Поднять бревна без инструментов было невозможно. Но некоторые из них, расшатанные колесами и гусеницами, лежали уже непрочно и даже «ходили» в гнездах. Вот их-то Николай с Мусей и стали выталкивать с помощью жерди из общего ряда, как карты из колоды. Это отняло порядочно времени. Оба с ног до головы перепачкались в липкой холодной грязи, обломали ногти, исцарапали руки. И все же добились своего: одно бревно с глухим гулом рухнуло в канаву. Другое, оказавшееся более упорным, наполовину вышло из ряда. На мосту открылся зияющий провал, через который не могли бы пройти колеса. Конечно, для верности следовало бы вытащить и еще одно или два бревна, но по вершинам придорожных сосен уже бродили яркие белые отсветы.
Машина! Переглянувшись и безмолвно поняв друг друга, партизаны быстро сбежали в овраг. Они засели метрах в пятидесяти от моста, в чаще ольшаника. С дороги их нельзя было заметить. Им же из тьмы, сгустившейся в овраге, насыпь и мост, освещенные поднявшейся луной и обильными звездами, были отлично видны. На мосту отчетливо различалось каждое бревно, подпушенное сбоку мерцающей подушкой снега.
Напряженно, надрывно гудел мотор. И по тому, как дрожали отсветы фар, то выхватывая из тьмы верхушки сосен, то зажигая кусты, росшие вдоль дороги, понятно было, что машина идет медленно, трудно, буксуя в глубокой раскисшей колее.
Стоя в засаде, партизаны испытывали не страх, а цепенящее возбуждение, какое ощущает охотник у берлоги крупного и опасного зверя. Пальцы Муси, вцепившиеся в деревянное ложе автомата, онемели от напряжения.
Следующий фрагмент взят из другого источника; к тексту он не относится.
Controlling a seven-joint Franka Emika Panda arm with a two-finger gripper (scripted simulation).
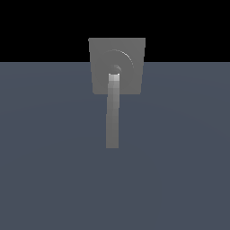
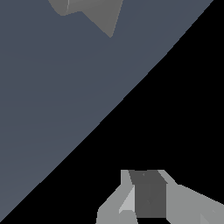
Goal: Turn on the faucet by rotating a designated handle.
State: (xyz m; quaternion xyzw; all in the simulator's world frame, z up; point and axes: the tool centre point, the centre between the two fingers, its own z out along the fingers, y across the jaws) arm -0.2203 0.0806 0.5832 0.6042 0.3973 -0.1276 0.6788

Николай, который в таких делах не был новичком, нетерпеливо переступал с ноги на ногу.
По звуку мотора было ясно, что идет грузовик. В нем могло ехать много солдат. «Ну пусть и много! — прикидывал партизан. — Это даже и лучше». Муся должна увидеть, на что он способен. Численного превосходства Николай не боялся. Сколько раз он уже убеждался, что при таком вот внезапном ночном ударе один, невидимый врагу, хладнокровный, умелый боец стоит двух десятков противников, растерявшихся и находящихся у него на виду.
Другое сомнение мучило его теперь все больше и больше: правильно ли он поступает, устроив эту засаду? Имеет ли он право, выполняя важнейшее задание командира, идти на риск, пусть даже на самый маленький, на ничтожный? А если в бою его или Мусю убьют, даже пусть только ранят?
Что же делать? Отступать? Сейчас, когда дело налажено, бросить его? Что тогда подумает о нем девушка? Как он посмотрит после этого в глаза товарищам? Боязнь прослыть трусом заглушала в нем голос разума. Так он ничего и не успел решить. А уже не отсветы, а прямые острые огни лизали грязевые волны разбитой колеи. За снопами яркого света двигалось что-то темное и очень большое.
— Грузовик! — шепнула Муся, чувствуя, как всю ее охватывает внутренний холод.
— Восьмитонный «демаг», — уточнил Николай взволнованным голосом. Отступать было поздно, и он даже радовался, что это избавило его от необходимости принимать решение. — Целься в брезент. — Став на одно колено, он приготовился стрелять. — Боя не принимать. Обстреляем и бежим, — обернулся он к Мусе.